*How to complete this task*
Please return every line below that contains the string "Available".

*Records for processing*
>>>

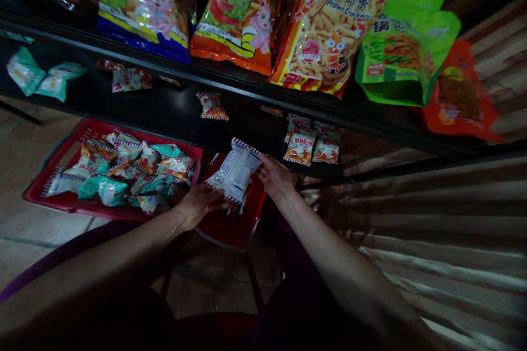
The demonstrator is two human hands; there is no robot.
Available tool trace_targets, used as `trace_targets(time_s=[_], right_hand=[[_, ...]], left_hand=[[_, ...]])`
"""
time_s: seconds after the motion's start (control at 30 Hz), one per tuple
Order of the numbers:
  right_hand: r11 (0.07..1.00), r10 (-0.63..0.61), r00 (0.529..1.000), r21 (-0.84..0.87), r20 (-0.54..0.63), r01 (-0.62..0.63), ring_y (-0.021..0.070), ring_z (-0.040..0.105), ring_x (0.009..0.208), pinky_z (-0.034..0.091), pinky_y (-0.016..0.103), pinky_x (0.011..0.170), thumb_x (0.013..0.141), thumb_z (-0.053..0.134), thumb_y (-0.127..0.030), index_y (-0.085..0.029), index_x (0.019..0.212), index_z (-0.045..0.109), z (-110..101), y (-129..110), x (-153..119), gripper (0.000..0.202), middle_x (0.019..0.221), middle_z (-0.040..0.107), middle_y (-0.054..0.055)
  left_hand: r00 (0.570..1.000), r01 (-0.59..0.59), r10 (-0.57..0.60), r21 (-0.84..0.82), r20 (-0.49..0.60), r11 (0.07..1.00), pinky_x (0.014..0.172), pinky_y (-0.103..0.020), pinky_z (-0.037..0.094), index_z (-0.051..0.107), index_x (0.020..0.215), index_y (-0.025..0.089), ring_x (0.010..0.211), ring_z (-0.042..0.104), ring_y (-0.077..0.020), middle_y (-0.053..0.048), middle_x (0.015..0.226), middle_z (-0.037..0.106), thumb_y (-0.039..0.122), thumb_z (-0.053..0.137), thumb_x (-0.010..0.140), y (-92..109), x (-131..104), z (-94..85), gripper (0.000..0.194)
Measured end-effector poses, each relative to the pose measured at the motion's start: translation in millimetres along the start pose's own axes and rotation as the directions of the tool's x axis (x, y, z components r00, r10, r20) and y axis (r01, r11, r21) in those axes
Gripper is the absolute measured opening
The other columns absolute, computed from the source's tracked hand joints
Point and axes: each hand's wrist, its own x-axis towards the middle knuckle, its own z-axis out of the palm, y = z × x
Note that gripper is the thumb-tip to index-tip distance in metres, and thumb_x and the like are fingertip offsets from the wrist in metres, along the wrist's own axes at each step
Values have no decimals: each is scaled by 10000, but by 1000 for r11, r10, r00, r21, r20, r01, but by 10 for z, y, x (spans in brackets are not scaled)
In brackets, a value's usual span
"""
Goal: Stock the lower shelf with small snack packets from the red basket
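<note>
Between my two hands is a small snack packet, its pale printed back turned up and striped seals at its ends. My left hand pinches its lower left edge. My right hand grips its upper right corner. Under the packet stands a red basket with a few wrappers partly hidden inside. To the left, a second red basket holds many small packets, some teal like this teal packet, others orange and white.
On the lower black shelf lie teal packets, a lone orange packet and a small cluster of packets. The upper shelf edge carries large snack bags. Corrugated wall at right.
</note>
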Motion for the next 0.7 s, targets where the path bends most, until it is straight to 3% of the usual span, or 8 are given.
trace_targets(time_s=[0.23, 0.33, 0.4, 0.5, 0.57, 0.7], right_hand=[[998, -45, 999, -35, 8, 45, 110, 634, 585, 516, 241, 604, 671, 698, -138, -191, 689, 624, -48, -15, 42, 93, 625, 684, -28], [999, -44, 994, -14, 95, 46, 102, 638, 637, 514, 228, 633, 676, 727, -226, -207, 726, 622, -36, -10, 1, 118, 699, 698, -34], [998, 47, 973, -53, 228, -36, 107, 645, 680, 516, 232, 647, 687, 730, -318, -225, 802, 625, -28, -5, -61, 182, 775, 708, -32], [959, 254, 895, -213, 367, -185, 129, 654, 699, 520, 266, 658, 643, 770, -344, -238, 874, 607, -29, 42, -183, 302, 816, 713, -18], [936, 318, 865, -275, 389, -220, 137, 660, 698, 520, 285, 667, 619, 789, -293, -232, 886, 598, -37, 105, -254, 334, 808, 714, -13], [939, 310, 883, -257, 352, -228, 125, 658, 679, 516, 281, 670, 615, 776, -203, -212, 868, 609, -63, 214, -302, 303, 779, 711, -24]], left_hand=[[1000, 7, -6, -13, 28, 1000, 788, -318, 538, 661, 699, 69, 720, 648, -158, -66, 745, 687, 87, 743, 628, -30, -2, 39, 109], [999, -31, 31, -57, 7, 998, 812, -329, 536, 643, 642, 73, 704, 635, -143, -48, 695, 668, 87, 755, 609, -45, 11, 46, 117], [996, -83, 81, -76, -30, 994, 816, -329, 538, 643, 655, 82, 708, 630, -135, -36, 694, 665, 90, 755, 601, -28, 20, 58, 124], [989, -129, 123, -78, -80, 989, 820, -325, 539, 652, 710, 92, 732, 632, -135, -33, 731, 676, 95, 749, 601, 10, 40, 88, 146], [988, -133, 127, -67, -91, 989, 816, -322, 538, 654, 720, 91, 727, 631, -134, -33, 737, 677, 95, 747, 599, 22, 52, 108, 153], [989, -138, 139, 19, -40, 990, 815, -345, 535, 662, 762, 85, 736, 638, -159, -51, 756, 680, 142, 756, 608, 25, 47, 123, 189]])
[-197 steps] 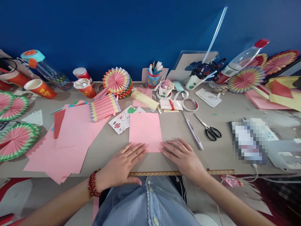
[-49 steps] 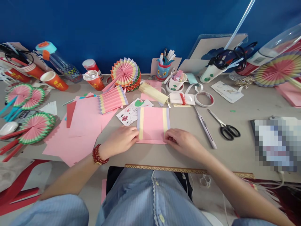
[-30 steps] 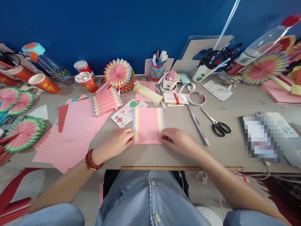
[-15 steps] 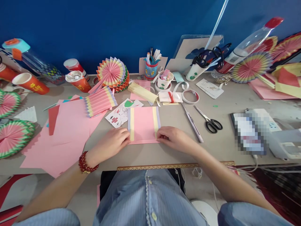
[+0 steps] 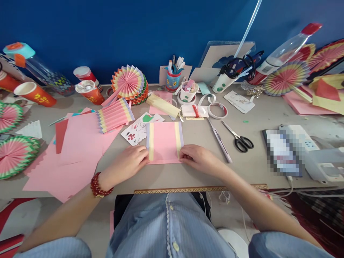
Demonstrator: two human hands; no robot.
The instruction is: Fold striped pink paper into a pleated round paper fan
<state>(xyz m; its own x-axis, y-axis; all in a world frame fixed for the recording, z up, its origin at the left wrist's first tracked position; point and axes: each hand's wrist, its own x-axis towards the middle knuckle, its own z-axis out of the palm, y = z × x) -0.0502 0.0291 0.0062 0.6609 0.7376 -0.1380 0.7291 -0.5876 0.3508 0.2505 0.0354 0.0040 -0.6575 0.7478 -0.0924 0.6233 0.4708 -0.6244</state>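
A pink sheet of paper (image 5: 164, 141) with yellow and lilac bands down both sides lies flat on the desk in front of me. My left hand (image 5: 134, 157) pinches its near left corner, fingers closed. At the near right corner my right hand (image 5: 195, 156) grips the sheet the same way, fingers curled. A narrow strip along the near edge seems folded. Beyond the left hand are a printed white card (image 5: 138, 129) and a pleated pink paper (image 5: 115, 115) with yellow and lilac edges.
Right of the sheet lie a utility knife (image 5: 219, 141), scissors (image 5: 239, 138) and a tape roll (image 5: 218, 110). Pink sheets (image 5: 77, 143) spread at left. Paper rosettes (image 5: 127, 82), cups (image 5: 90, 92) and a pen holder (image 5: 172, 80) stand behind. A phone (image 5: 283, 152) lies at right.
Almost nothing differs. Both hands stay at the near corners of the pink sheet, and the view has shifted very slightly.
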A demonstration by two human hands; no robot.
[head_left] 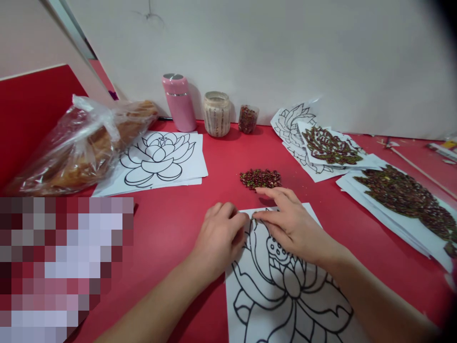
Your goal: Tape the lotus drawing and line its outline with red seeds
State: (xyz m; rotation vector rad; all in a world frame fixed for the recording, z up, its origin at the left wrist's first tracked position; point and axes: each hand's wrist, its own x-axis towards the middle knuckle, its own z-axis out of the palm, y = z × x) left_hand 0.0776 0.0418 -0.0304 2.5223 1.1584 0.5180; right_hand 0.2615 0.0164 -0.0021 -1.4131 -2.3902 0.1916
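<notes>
A white sheet with a black lotus outline (293, 305) lies on the red table. On its upper left edge rests my left hand (223, 233), its fingers curled together; what they hold, if anything, is hidden. My right hand (293, 228) is over the top of the drawing, index finger stretched out and the other fingers apart. Its thumb and a fingertip are near a tiny dark spot on the outline, too small to name. Just beyond my fingers is a small heap of red and green beans (260, 178).
At the back stand a pink bottle (179, 105), a glass jar (217, 114) and a small cup of beans (248, 119). Lotus sheets (160, 162) and a plastic bag (100, 147) lie left. Bean-covered sheets (403, 200) lie right.
</notes>
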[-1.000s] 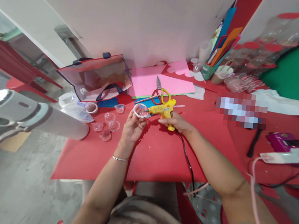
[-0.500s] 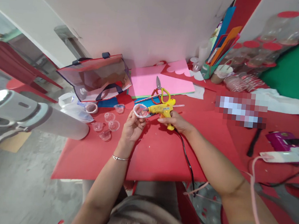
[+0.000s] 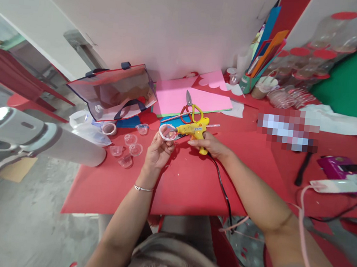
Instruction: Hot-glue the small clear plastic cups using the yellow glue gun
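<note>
My left hand [image 3: 160, 150] holds a small clear plastic cup [image 3: 167, 132] by its side, with the open rim facing up and toward me. My right hand [image 3: 207, 144] is wrapped round the handle of a yellow glue gun [image 3: 192, 130]. The gun's nozzle points left and is at the cup's rim; whether it touches is too small to tell. A black cord runs down from the gun. Several similar clear cups [image 3: 135, 149] lie on the red table [image 3: 192, 186] left of my left hand. Scissors [image 3: 189, 98] with red and yellow handles lie just behind the gun.
At the left edge stands a large white tumbler [image 3: 68, 145]. Behind are a clear bag [image 3: 115, 95], a tape roll [image 3: 109, 129] and pink paper [image 3: 182, 95]. Back right are a holder with coloured sheets [image 3: 247, 84] and stacked jars [image 3: 323, 55]. A purple device [image 3: 336, 167] with cables lies far right.
</note>
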Demonstrator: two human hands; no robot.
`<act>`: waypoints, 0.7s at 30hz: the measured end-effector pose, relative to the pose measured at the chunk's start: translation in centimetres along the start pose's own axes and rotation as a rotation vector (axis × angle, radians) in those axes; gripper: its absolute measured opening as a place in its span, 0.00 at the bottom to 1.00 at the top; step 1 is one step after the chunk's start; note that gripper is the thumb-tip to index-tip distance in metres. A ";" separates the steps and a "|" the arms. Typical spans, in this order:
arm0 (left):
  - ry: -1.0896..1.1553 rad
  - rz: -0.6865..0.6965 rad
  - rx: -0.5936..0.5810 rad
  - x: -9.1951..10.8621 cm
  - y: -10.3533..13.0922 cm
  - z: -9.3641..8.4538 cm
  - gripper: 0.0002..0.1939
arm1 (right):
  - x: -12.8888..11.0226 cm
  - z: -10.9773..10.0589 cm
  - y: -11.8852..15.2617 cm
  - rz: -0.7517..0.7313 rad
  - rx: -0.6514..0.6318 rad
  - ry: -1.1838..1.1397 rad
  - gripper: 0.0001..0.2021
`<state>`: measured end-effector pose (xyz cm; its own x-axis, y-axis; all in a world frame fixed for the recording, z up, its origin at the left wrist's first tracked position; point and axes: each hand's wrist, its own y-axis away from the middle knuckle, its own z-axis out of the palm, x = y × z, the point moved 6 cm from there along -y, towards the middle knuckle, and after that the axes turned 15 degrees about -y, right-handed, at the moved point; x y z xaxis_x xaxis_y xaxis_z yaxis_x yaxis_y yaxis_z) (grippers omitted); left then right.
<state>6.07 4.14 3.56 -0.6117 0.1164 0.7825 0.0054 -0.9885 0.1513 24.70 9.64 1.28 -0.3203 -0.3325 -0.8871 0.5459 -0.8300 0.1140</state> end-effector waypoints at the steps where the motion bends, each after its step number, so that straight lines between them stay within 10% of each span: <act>1: -0.007 -0.002 0.006 0.0 0.0 0.0 0.20 | 0.0 0.0 0.0 0.001 0.001 -0.001 0.18; 21: -0.010 -0.015 0.078 0.0 0.0 0.0 0.14 | -0.4 0.4 0.2 0.000 0.014 -0.009 0.19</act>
<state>6.03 4.10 3.56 -0.6040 0.1322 0.7860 0.0584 -0.9762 0.2091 24.59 9.44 1.87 -0.3272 -0.3361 -0.8832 0.5351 -0.8362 0.1200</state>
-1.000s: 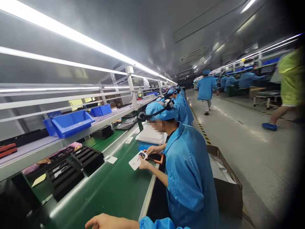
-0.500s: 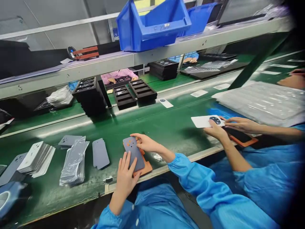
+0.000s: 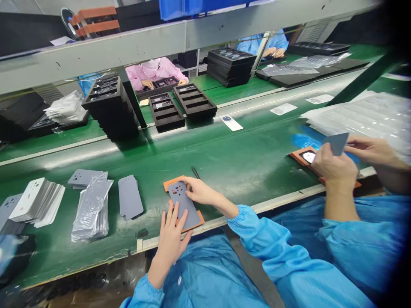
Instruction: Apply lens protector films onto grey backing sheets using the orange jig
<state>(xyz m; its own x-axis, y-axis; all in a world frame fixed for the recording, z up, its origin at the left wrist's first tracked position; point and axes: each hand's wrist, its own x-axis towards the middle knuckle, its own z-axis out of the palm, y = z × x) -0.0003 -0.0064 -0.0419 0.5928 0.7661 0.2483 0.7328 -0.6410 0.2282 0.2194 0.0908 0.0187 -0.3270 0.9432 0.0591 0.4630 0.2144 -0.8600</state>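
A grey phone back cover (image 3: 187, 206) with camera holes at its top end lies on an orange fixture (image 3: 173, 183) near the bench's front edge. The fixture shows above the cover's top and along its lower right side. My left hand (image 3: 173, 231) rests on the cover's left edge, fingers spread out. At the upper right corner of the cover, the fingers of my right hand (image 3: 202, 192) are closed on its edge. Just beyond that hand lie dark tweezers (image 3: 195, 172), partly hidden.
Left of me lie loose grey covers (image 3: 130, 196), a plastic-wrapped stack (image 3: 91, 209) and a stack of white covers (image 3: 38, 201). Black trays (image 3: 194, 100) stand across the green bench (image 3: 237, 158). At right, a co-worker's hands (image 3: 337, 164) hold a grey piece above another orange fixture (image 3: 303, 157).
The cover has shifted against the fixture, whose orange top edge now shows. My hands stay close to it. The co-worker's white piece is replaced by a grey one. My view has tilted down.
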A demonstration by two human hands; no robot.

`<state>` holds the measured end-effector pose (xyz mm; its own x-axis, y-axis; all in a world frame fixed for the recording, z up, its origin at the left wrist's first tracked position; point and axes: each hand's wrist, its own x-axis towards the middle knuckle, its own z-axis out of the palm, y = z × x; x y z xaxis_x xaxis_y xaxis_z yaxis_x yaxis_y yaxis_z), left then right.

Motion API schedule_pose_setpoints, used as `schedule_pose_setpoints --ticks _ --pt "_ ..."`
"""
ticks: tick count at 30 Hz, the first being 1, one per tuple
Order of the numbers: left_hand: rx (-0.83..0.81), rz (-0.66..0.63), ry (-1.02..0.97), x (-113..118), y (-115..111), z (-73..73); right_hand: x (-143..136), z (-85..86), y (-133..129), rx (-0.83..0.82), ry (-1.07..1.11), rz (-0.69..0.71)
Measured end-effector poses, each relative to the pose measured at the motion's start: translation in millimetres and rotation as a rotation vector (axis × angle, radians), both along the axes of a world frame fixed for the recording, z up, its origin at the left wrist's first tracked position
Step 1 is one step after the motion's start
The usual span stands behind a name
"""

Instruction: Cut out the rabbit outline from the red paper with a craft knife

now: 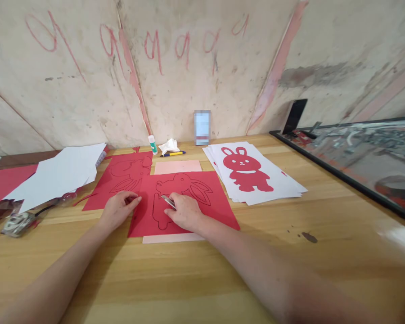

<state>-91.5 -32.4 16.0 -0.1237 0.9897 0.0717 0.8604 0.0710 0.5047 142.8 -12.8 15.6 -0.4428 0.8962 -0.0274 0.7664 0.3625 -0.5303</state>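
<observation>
A red sheet of paper (pixel 216 216) lies on the table, with a rabbit outline (pixel 182 180) drawn on it in dark line. My right hand (pixel 186 210) is closed around a slim craft knife (pixel 169 201), its tip down on the rabbit outline near the neck. At the sheet's left edge rests my left hand (pixel 120 208), thumb stretched onto the paper and fingers loosely curled, holding nothing. Beneath the sheet a pale pink board (pixel 177 167) shows above and below. Another red sheet (pixel 101 193) with cut outlines lies to the left, partly under the first.
White sheets (pixel 288 191) bearing a red paper rabbit (pixel 245 168) lie at right. A glue stick (pixel 153 145), crumpled tissue (pixel 169 146) and yellow-blue pen (pixel 173 154) sit at the back. A phone (pixel 202 127) leans on the wall. More white paper (pixel 64 168) is at left.
</observation>
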Motion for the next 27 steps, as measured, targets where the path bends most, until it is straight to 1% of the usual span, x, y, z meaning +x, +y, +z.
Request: schedule_pose_setpoints --ticks 5,10,16,20,24,27 --pt "-0.082 -0.026 -0.052 -2 6 9.6 0 1.0 -2 -0.025 -0.029 0.002" --pt "-0.129 -0.006 -0.116 4 6 18.0 0 1.9 -4 -0.006 -0.044 0.015" --pt "-0.134 0.056 -0.227 11 5 11.8 1 1.4 -3 0.01 -0.032 0.029" --pt "-0.107 0.059 -0.278 17 4 9.5 0 -0.5 -1 0.028 -0.036 0.024" --pt "-0.072 0.071 -0.274 25 2 10.8 -1 -0.8 0 0.046 -0.032 0.023" --pt "-0.02 0.082 -0.256 27 4 10.9 -1 -0.5 -1 0.05 -0.051 0.021"
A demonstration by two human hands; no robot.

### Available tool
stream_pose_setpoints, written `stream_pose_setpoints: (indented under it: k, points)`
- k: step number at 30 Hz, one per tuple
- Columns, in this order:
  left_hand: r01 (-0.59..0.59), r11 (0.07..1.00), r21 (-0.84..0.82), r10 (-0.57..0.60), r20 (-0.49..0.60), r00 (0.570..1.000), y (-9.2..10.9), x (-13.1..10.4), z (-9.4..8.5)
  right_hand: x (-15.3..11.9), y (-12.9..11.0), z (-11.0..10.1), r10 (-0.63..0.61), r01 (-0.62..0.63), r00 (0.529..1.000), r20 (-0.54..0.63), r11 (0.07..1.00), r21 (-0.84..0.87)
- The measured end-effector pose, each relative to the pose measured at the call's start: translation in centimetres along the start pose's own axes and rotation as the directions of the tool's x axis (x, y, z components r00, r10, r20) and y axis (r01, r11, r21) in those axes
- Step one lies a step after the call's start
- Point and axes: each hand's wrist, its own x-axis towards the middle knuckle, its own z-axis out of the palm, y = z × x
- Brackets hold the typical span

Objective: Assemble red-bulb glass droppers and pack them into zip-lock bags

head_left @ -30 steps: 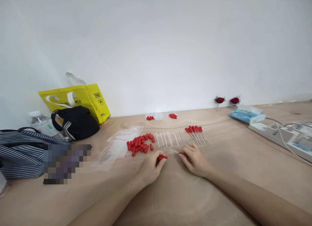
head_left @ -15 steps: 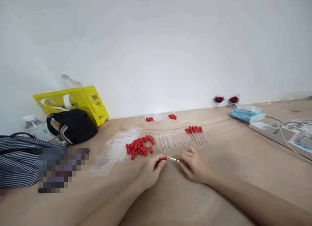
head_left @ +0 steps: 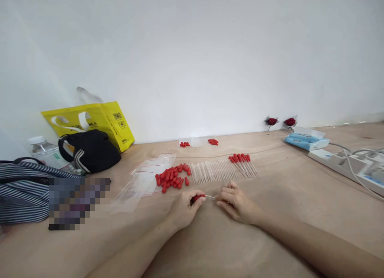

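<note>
I see the red bulb [head_left: 199, 198] just above the table [head_left: 192, 246], pinched in the left hand [head_left: 185, 208], its mouth meeting the end of a clear tube [head_left: 210, 197]. The right hand [head_left: 235, 202] grasps the tube's other end between thumb and fingers. Beyond the hands I have a row of tubes [head_left: 213, 171], with a heap of bulbs [head_left: 172, 176] to its left and capped droppers [head_left: 244, 166] to its right. Clear bags [head_left: 144, 180] lie beside the heap; a yellow bag [head_left: 120, 128] leans by the wall [head_left: 192, 62].
</note>
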Motion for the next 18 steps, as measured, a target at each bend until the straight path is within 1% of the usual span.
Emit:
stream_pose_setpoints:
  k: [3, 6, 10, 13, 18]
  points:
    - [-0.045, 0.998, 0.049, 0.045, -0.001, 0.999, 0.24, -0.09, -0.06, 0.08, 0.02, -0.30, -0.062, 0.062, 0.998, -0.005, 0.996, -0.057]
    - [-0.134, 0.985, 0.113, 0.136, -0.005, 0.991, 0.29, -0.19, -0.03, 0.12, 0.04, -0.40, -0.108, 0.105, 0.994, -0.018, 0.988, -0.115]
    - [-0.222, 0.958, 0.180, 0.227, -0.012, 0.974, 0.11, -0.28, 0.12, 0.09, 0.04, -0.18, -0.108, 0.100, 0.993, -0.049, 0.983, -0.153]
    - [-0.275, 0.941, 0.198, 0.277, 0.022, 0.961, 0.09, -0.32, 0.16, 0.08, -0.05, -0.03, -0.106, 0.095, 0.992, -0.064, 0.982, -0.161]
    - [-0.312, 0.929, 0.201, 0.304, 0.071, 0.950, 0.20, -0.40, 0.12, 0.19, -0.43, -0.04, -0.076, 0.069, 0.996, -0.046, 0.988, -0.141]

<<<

*Completed task*
Available tool trace_targets, used as `trace_targets(time_s=[_], right_hand=[[_, ...]], left_hand=[[_, ...]])`
### Available tool

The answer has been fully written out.